Task to complete>
Restate word for word the lines of the material below, from the line with "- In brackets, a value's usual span" to the line with "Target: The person", both lines included, and no others.

Data segment>
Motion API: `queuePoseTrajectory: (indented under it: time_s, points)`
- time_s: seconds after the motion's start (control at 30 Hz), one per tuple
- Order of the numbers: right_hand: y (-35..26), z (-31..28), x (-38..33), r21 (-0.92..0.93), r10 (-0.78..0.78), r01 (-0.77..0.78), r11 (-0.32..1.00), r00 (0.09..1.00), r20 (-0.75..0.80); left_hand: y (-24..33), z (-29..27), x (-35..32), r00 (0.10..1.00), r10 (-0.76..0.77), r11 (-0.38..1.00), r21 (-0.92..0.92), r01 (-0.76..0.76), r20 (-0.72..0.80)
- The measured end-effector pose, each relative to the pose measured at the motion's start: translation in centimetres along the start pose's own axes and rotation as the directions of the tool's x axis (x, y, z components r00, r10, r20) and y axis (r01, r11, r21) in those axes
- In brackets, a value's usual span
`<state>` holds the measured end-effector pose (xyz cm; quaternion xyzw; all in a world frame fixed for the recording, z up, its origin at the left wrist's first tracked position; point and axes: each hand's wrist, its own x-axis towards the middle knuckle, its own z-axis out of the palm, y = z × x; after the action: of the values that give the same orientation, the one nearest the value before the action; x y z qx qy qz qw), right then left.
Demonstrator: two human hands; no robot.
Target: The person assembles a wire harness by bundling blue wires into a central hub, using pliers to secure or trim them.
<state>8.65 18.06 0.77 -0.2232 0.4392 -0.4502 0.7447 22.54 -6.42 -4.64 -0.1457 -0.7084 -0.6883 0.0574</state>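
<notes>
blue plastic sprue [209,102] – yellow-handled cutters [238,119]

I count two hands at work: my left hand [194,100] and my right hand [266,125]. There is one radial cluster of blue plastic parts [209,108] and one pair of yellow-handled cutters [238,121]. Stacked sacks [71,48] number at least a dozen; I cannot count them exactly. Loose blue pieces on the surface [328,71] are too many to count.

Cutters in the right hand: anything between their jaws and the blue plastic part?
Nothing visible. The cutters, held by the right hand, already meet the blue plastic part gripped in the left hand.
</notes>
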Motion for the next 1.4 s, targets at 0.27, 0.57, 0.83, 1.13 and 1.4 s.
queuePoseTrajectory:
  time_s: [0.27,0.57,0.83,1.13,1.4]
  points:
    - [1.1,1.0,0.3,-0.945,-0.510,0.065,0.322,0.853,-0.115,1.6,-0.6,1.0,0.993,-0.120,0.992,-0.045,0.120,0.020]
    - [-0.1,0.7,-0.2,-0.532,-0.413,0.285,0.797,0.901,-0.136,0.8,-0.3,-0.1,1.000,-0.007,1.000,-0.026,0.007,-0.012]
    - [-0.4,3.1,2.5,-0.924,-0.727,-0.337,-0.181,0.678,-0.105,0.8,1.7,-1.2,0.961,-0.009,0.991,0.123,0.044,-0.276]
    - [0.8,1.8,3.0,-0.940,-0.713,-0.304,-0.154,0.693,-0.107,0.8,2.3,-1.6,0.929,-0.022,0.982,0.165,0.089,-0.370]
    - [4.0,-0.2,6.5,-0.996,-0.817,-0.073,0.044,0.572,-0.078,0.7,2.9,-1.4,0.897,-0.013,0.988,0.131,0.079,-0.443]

Expected answer>
- In brackets, a value's usual span
`<state>` holds the measured end-effector pose (xyz cm; quaternion xyzw; all in a world frame fixed for the recording, z up, its origin at the left wrist's first tracked position; point and axes: each hand's wrist, its own x-axis towards the middle knuckle, its own z-axis out of the palm, y = z × x; after the action: of the values that give the same orientation, the one nearest the value before the action; x y z qx qy qz qw), right then left.
Demonstrator: two human hands; no robot.
Target: The person assembles a wire harness by bundling blue wires into a central hub, using pliers to secure or trim them.

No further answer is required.